This brings us to our last note about working with coordinates. Several file types, like PDB and PDBx/mmCIF, permit storing multiple conformations of the molecule. The coordinates attribute only returns the first one, and each atom only stores a single x-, y-, and z-coordinate. However, Structure caches all of the conformations it reads (or is assigned). You can access all conformers using the Structure.get_coordinates() method, passing either a conformer number or the word ‘all’ to get all coordinates.

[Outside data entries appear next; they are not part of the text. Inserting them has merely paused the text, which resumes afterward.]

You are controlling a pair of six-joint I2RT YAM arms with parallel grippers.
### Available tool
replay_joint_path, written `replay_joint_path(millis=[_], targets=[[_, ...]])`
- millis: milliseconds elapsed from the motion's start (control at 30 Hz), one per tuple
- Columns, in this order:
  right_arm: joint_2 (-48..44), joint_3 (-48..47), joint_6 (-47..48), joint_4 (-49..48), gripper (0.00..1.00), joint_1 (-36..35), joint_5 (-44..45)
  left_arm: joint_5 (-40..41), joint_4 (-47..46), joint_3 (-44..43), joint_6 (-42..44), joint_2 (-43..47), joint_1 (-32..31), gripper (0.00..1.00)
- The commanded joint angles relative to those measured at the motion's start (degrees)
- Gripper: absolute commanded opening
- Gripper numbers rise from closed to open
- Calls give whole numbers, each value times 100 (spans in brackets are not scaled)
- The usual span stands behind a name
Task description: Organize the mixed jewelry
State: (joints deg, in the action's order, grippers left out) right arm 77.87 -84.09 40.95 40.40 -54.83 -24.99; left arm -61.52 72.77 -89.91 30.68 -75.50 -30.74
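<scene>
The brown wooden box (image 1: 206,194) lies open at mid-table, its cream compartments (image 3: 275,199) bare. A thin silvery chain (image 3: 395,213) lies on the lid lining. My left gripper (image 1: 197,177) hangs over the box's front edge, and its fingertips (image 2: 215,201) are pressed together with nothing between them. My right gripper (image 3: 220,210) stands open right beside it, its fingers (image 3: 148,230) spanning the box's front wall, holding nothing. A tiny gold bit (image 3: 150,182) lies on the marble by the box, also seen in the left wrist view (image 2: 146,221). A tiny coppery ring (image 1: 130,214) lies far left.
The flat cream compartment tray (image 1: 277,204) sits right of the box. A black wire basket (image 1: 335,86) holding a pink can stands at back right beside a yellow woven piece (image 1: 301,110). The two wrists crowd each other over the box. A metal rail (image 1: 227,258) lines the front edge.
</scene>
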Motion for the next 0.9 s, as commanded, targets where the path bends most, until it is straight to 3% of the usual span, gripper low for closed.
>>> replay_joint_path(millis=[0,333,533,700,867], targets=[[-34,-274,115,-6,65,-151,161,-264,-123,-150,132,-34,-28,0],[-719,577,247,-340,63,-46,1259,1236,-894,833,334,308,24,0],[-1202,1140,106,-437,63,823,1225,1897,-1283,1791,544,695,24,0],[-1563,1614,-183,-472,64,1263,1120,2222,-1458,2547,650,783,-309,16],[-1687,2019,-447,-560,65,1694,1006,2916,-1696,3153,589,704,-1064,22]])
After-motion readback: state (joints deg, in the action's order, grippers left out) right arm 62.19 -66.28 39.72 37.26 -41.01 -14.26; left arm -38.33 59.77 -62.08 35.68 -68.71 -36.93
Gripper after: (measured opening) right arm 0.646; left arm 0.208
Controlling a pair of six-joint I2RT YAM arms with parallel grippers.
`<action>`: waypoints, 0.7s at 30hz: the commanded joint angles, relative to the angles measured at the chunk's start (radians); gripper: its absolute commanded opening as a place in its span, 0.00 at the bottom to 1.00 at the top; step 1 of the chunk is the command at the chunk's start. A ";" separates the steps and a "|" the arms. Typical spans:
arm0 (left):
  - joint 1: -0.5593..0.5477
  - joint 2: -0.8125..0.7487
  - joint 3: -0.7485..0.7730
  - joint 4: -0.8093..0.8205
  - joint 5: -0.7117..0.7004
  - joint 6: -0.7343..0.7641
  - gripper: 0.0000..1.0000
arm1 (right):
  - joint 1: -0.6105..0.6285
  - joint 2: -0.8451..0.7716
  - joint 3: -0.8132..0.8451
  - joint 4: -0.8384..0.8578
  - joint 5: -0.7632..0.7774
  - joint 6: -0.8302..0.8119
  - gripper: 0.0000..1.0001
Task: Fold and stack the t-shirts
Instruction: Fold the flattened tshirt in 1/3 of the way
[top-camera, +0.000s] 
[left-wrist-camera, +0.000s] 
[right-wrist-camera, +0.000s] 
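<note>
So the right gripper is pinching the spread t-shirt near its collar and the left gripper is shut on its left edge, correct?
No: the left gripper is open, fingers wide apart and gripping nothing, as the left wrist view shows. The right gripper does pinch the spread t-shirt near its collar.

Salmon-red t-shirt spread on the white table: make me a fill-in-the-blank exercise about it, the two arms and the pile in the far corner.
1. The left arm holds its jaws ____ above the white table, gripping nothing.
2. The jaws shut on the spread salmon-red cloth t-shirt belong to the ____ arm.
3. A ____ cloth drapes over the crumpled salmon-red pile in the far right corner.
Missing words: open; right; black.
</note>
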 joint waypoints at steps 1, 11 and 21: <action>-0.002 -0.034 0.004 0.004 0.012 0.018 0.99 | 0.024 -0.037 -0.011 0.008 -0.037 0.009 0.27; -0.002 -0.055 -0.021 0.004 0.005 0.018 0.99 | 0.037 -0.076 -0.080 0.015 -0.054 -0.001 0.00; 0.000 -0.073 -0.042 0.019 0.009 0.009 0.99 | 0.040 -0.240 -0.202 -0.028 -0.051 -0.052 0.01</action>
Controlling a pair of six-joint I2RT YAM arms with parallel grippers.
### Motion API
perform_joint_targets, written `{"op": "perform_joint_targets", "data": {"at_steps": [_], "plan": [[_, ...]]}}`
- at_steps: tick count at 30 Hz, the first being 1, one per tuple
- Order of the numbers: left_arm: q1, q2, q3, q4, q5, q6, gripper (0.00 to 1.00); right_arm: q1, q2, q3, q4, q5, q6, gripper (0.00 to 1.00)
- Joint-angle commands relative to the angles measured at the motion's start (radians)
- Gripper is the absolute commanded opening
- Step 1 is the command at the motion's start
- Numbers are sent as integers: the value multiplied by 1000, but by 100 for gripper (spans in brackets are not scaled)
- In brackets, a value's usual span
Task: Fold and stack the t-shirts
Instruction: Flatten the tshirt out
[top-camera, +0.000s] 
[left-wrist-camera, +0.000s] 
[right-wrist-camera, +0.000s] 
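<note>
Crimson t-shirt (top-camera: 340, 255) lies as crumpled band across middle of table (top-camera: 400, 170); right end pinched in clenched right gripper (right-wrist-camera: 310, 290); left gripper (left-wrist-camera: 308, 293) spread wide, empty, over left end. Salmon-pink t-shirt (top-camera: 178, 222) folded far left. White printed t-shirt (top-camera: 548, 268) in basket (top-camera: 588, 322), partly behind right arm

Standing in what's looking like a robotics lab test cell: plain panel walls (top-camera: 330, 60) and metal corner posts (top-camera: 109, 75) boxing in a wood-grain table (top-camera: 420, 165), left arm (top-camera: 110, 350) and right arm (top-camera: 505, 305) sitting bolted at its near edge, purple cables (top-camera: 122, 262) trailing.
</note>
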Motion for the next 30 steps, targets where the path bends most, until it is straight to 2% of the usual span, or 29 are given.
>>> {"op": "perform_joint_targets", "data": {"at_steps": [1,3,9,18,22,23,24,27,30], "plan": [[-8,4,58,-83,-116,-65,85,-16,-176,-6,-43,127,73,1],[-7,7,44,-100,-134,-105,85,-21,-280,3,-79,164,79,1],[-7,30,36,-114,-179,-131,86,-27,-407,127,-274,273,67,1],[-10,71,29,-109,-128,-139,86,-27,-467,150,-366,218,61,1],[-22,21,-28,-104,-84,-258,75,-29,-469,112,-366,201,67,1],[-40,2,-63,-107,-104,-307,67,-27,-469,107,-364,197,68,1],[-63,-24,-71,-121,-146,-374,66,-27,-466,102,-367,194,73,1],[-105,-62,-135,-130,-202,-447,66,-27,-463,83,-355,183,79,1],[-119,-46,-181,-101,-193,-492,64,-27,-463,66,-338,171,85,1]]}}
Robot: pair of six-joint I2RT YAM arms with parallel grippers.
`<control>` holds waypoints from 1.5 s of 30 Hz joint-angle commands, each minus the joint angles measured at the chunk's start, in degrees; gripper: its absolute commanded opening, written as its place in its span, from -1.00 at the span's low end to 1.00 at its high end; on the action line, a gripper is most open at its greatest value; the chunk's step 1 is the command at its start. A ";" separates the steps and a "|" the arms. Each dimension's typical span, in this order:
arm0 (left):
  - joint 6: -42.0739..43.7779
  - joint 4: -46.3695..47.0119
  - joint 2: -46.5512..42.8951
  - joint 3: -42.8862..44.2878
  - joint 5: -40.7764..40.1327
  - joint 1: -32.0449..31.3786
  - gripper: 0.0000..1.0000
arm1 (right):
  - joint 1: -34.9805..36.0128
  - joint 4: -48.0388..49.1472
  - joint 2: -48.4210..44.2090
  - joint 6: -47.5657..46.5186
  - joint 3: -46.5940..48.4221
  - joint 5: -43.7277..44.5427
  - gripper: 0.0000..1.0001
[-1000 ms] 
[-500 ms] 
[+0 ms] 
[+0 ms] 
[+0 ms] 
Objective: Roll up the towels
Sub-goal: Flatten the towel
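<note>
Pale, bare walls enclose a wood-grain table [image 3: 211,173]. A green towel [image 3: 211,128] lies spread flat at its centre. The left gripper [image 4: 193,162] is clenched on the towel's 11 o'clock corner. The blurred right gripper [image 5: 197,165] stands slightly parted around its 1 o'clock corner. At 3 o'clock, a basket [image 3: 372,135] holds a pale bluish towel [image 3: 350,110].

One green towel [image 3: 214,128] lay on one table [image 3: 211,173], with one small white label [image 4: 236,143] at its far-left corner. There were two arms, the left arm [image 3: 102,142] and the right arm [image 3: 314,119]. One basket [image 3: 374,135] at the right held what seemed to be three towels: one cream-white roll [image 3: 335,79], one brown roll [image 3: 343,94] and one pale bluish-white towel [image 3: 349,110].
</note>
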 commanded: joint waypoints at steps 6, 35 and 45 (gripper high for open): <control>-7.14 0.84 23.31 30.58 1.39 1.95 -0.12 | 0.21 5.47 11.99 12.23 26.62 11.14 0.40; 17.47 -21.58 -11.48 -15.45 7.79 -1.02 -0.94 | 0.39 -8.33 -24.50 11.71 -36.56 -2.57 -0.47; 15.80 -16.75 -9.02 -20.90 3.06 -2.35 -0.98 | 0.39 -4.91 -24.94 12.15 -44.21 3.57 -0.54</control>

As an example, consider the PDB 2KOC, which is an NMR structure with 20 conformers:

>>> pdb = pmd.download_PDB('2KOC')
>>> pdb.get_coordinates(0)
array([[ -8.886,  -5.163,   9.647],
       [-10.305,  -4.745,  10.229],
       [-10.282,  -3.296,  10.528],
       ...,
       [ -9.693,   3.638,   2.337],
       [-10.552,   4.682,   0.317],
       [-11.877,   4.323,  -1.696]])
>>> pdb.get_coordinates(1)
array([[-10.637,  -4.586,  11.116],
       [-11.86 ,  -5.331,  10.426],
       [-13.048,  -4.453,  10.55 ],
       ...,
       [ -9.703,   4.539,   3.584],
       [-10.407,   5.725,   1.585],
       [-11.594,   5.52 ,  -0.533]])
>>> pdb.get_coordinates(19)
array([[-10.439,  -4.998,   9.616],
       [-11.992,  -4.669,   9.507],
       [-12.19 ,  -3.251,   9.891],
       ...,
       [-10.938,   4.441,   2.276],
       [-11.359,   5.537,   0.158],
       [-12.051,   5.205,  -2.146]])
>>> pdb.get_coordinates().shape # default is 'all'
(20, 451, 3)

Be careful, though! Anything you do that makes the first conformer differ from the positions on each of the atoms will invalidate the cache and delete all conformers, as shown below:

>>> pdb.atoms[0].xx = 0 # Invalidates cached coordinates!
>>> pdb.coordinates
array([[  0.   ,  -5.163,   9.647],
       [-10.305,  -4.745,  10.229],
       [-10.282,  -3.296,  10.528],
       ...,
       [ -9.693,   3.638,   2.337],
       [-10.552,   4.682,   0.317],
       [-11.877,   4.323,  -1.696]])
>>> pdb.get_coordinates().shape # only one frame now...
(1, 451, 3)

Performance note

The way that ParmEd ensures that Structure.coordinates is always correct is to generate a new numpy array from the positions each time the attribute is accessed. As a result, repeated access to Structure.coordinates can be very slow, and should be avoided. Iterating over the coordinates directly requires only a single access, as does storing a reference to it and accessing that instead. Below, I show some performance timings from IPython for a simple task of finding the lowest x-coordinate value among all atoms:

In [1]: import parmed as pmd

In [2]: def slow_min_x(struct):
   ...:     return min([struct.coordinates[i][0]
   ...:                 for i in range(len(struct.atoms))])
   ...:

In [3]: def iter_min_x(struct):
   ...:     return min([x[0] for x in struct.coordinates])
   ...:

In [4]: def ref_min_x(struct):
   ...:     coords = struct.coordinates
   ...:     return min([coords[i][0] for i in range(len(struct.atoms))])
   ...:

In [5]: pmd.download_PDB('4lzt')
Out[5]: <Structure 1164 atoms; 274 residues; 0 bonds; PBC (triclinic); NOT parametrized>

In [6]: struct = pmd.download_PDB('4lzt')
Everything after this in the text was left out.